きみがくれた日常を





 遊園地に行く当日。
 わたしと由乃は近くで待ち合わせて一緒に遊園地へと向かっていた。

「ねぇ、由乃はだれを誘ったの?」

「えっと……颯太くん」

 少し顔を赤く染める。
 その顔にピンとくるものがあった。

「え! もしかして由乃、颯太くんのこと」

「秘密ね!」

 由乃が口に人差し指をあててはにかむ。
 その顔は恋している顔だった。

 由乃は伊織のこと好きなんじゃないかって前思ってたから安心した。

 少ししてほっとしてる自分に驚く。
 なんで、わたし安心してるの?
 これじゃあ、まるで伊織のこと好きみたいな……。


『好きだけど、好きじゃない』

 伊織の言葉が頭をよぎる。

 きっと伊織はまだ初恋の子が好きだと思う。
 だから自分に言い聞かせる。
 違う。

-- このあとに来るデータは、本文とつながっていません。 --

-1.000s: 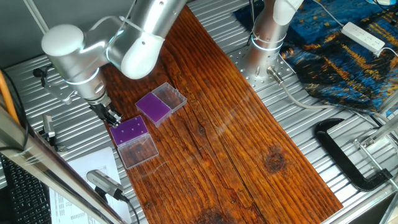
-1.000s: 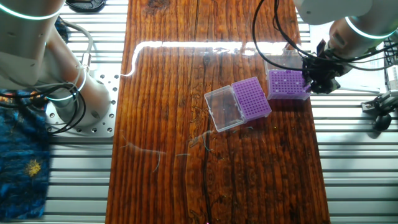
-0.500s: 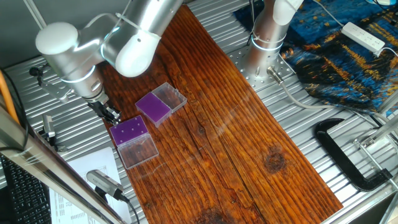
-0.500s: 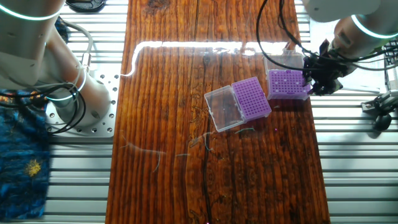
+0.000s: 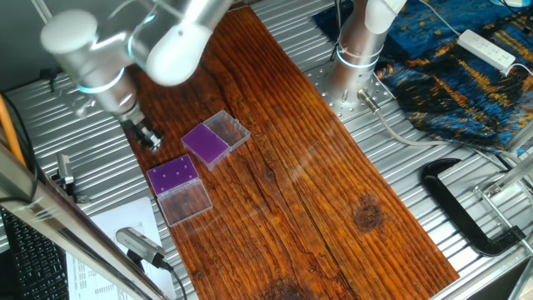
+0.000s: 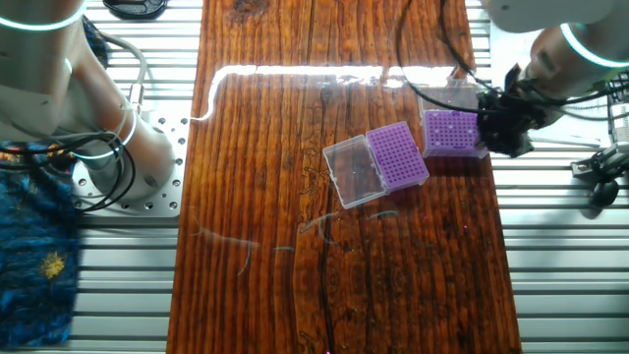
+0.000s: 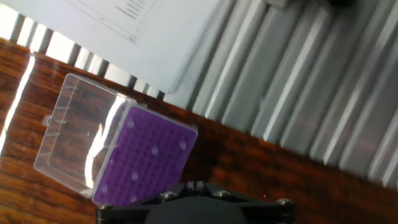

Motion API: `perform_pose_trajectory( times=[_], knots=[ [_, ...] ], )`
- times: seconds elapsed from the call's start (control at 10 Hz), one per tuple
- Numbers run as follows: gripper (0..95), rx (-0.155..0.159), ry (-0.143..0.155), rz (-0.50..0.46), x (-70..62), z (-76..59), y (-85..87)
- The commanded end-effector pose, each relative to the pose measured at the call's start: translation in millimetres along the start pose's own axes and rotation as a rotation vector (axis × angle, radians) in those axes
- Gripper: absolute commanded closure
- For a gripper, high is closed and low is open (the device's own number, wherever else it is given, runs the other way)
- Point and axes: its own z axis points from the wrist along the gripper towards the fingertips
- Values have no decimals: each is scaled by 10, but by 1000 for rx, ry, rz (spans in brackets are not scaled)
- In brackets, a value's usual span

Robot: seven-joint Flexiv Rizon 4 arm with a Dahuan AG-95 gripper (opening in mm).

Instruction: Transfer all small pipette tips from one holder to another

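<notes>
Tool (image 5: 150, 139) at end of silver arm (image 5: 133, 46), raised beside the near tip holder (image 5: 173, 176); grip state not discernible, fingertips hidden in hand view. Near tip holder: purple grid top with clear hinged lid (image 7: 74, 134) open, resting at edge of wooden surface (image 5: 316, 183). Small pipette tips (image 7: 155, 149) visible as pale dots scattered in that grid. Second tip holder (image 6: 398, 155) just beside the near tip holder, toward the surface's middle, lid (image 6: 354, 172) open. Printed paper (image 7: 161, 37) beyond the near tip holder, on ribbed metal.
</notes>
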Motion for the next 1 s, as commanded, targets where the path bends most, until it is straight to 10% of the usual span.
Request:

これは恋じゃないって。


「でも、あおちゃんだって伊織くんのこと」

「え? わたしがなんて」

 最後の方よく聞こえなかった。
 聞き返すと、由乃は「……なんでもないよ!」と微笑する。

 でも、颯太くんなら伊織と親友だし、伊織もきっとたのしめると思う。
 全員仲良いからよかった。



「由乃ちゃんの友だちって颯太だったんだ」

「うん」

 いちばん最後に来た颯太くんに驚いていたけど、うれしそうでもあった。
 やっぱ、全く知らない人より、知ってる人と遊んだほうがたのしいからね。



「まずはジェットコースター!」

「いこいこー!」

 由乃と颯太くんはすごくテンションが高い。
 わたしもそんなふたりに置いてかれないように必死でついていく。

「あおちゃんも行くよね?」

「あ、うん」

 どうしよう。
 ジェットコースター、ちょっと苦手なんだよな。

 小さいころは好きでよく乗ってたんだけど、乗りすぎて嫌いになった。
 でも、もう並んじゃったし、後ろにも人がいる。
 我慢して乗ろうかな、一回くらい。

 そう思ってると、伊織が列から抜けた。

「ごめん、俺はパス」

「なんでだよ、伊織!」

 颯太くんの声を無視して、ひとりで違うとこ行こうとする。


「……由乃、ごめん。わたしは苦手だからパスで!」

「ええ、あおちゃんも!」

 わたしも列から抜けて、伊織の後を慌てて追いかける。


「言えたじゃん、ちゃんと」

「……うん」

 もしかしてまたわたしのために?
 そう思って伊織の表情を見るけど、なにを考えているかはわからなかった。

 ちゃんと自分の気持ちを話すって決めたのにまだはっきり言えない。
 嫌だな、こんな自分。


 わたしが黙っていると、伊織は入口でもらった地図を開けていた。

「葵はどこか行きたい?」

「うーん……」

 辺りを見渡すと、メリーゴーランドが目に入る。
 久しぶりだし、乗りたいな。
 でも、伊織ははずかしいかもしれない。

 頭の中でぐるぐる考えていると、それを見透かしたように伊織がくすくすと笑う。

「大丈夫。俺は葵と一緒ならなんでも乗るよ」

「……メリーゴーランド……乗りたい」

 どう思われるかな。嫌な顔してないかな。
 恐る恐る目を開くと、「うん、行こ!」と伊織が笑ってくれた。


「俺、この馬乗りたい!」

「じゃあ、わたしは隣ので」

 馬に乗ると伊織も子どもみたいに結構はしゃいでた。
 伊織もたのしそうで安心した。